■ **Activity**: Retype the whole listing that follows, with nothing added or left out.

■ **Records supplied**:
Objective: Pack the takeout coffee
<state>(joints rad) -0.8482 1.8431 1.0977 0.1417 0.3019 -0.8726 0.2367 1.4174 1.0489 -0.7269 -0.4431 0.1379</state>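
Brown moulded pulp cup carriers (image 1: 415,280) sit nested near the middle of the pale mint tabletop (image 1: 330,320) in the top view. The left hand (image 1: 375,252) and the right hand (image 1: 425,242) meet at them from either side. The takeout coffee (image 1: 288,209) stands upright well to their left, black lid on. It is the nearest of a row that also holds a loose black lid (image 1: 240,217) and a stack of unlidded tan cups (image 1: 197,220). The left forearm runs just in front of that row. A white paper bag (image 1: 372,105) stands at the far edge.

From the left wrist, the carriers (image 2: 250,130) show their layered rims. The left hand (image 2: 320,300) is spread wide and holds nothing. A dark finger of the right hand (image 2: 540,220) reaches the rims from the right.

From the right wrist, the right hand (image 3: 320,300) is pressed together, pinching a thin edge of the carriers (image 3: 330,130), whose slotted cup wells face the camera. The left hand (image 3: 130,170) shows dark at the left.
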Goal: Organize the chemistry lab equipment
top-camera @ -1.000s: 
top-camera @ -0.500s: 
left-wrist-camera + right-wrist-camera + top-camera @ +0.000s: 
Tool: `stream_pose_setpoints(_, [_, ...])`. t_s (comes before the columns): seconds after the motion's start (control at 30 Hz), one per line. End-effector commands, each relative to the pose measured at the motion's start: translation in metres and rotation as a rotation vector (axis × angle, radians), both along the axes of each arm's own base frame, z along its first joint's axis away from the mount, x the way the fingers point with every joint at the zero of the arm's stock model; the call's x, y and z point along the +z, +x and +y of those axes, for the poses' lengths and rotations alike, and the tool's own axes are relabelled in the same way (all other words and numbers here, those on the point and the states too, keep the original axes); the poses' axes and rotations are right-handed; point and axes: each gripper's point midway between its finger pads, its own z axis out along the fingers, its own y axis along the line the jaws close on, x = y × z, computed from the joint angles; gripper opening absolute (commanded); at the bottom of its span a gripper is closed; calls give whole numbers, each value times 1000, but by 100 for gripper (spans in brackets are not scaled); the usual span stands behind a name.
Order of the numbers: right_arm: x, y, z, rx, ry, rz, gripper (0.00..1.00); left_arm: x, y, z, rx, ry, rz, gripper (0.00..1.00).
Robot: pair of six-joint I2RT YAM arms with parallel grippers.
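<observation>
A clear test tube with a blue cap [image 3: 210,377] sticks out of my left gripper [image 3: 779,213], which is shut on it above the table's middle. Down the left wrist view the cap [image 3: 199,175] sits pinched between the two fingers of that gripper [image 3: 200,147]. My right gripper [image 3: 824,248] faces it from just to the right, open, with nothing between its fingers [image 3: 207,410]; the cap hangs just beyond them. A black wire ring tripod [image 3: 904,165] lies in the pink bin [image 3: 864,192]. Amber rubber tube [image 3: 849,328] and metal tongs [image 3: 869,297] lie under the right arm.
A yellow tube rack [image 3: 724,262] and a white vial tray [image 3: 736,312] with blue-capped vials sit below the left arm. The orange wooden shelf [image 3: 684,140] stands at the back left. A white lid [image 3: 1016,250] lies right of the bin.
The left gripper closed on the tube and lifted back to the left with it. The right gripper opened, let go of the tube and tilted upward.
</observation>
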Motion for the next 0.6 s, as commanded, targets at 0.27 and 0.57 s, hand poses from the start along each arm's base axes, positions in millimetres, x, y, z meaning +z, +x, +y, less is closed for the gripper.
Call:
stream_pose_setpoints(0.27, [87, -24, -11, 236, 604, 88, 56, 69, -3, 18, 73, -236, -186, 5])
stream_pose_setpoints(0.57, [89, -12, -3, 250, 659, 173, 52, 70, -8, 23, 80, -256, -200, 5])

■ **Your response**:
Objective: Pack the takeout coffee
<state>(joints rad) -0.8482 1.8431 1.0977 0.1417 0.3019 -0.8726 0.2367 1.4174 1.0489 -0.7269 -0.4431 0.1379</state>
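Brown moulded pulp cup carriers (image 1: 415,280) sit nested near the middle of the pale mint tabletop (image 1: 330,320) in the top view. The left hand (image 1: 375,252) and the right hand (image 1: 425,242) meet at them from either side. The takeout coffee (image 1: 288,209) stands upright well to their left, black lid on. It is the nearest of a row that also holds a loose black lid (image 1: 240,217) and a stack of unlidded tan cups (image 1: 197,220). The left forearm runs just in front of that row. A white paper bag (image 1: 372,105) stands at the far edge.

From the left wrist, the carriers (image 2: 250,130) show their layered rims. The left hand (image 2: 320,300) is spread wide and holds nothing. A dark finger of the right hand (image 2: 540,220) reaches the rims from the right.

From the right wrist, the right hand (image 3: 320,300) is pressed together, pinching a thin edge of the carriers (image 3: 330,130), whose slotted cup wells face the camera. The left hand (image 3: 130,170) shows dark at the left.
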Goal: Organize the chemistry lab equipment
top-camera @ -1.000s: 
top-camera @ -0.500s: 
left-wrist-camera + right-wrist-camera + top-camera @ +0.000s: 
Tool: `stream_pose_setpoints(_, [_, ...])`. t_s (comes before the columns): seconds after the motion's start (control at 30 Hz), one per line. End-effector commands, each relative to the pose measured at the motion's start: translation in metres and rotation as a rotation vector (axis × angle, radians), both along the axes of each arm's own base frame, z along its first joint's axis away from the mount, x the way the fingers point with every joint at the zero of the arm's stock model; the call's x, y and z point along the +z, +x and +y of those axes, for the poses' lengths and rotations alike, and the tool's own axes are relabelled in the same way (all other words and numbers here, those on the point and the states too, keep the original axes); the poses' axes and rotations are right-handed; point and axes: each gripper's point midway between its finger pads, its own z axis out along the fingers, its own y axis along the line the jaws close on, x = y × z, computed from the joint angles; gripper opening absolute (commanded); at the bottom of its span a gripper is closed; calls give whole numbers, each value times 1000, but by 100 for gripper (spans in brackets are not scaled); the usual span stands behind a name.
Order of the numbers: right_arm: x, y, z, rx, ry, rz, gripper (0.00..1.00); left_arm: x, y, z, rx, ry, rz, gripper (0.00..1.00).
Robot: pair of six-joint I2RT YAM arms with parallel grippers.
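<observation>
A clear test tube with a blue cap [image 3: 210,377] sticks out of my left gripper [image 3: 779,213], which is shut on it above the table's middle. Down the left wrist view the cap [image 3: 199,175] sits pinched between the two fingers of that gripper [image 3: 200,147]. My right gripper [image 3: 824,248] faces it from just to the right, open, with nothing between its fingers [image 3: 207,410]; the cap hangs just beyond them. A black wire ring tripod [image 3: 904,165] lies in the pink bin [image 3: 864,192]. Amber rubber tube [image 3: 849,328] and metal tongs [image 3: 869,297] lie under the right arm.
A yellow tube rack [image 3: 724,262] and a white vial tray [image 3: 736,312] with blue-capped vials sit below the left arm. The orange wooden shelf [image 3: 684,140] stands at the back left. A white lid [image 3: 1016,250] lies right of the bin.
The left gripper closed on the tube and lifted back to the left with it. The right gripper opened, let go of the tube and tilted upward.
</observation>
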Motion for the next 0.6 s, as commanded, targets at 0.27 and 0.57 s, hand poses from the start along each arm's base axes, positions in millimetres, x, y, z meaning +z, +x, +y, less is closed for the gripper.
Call:
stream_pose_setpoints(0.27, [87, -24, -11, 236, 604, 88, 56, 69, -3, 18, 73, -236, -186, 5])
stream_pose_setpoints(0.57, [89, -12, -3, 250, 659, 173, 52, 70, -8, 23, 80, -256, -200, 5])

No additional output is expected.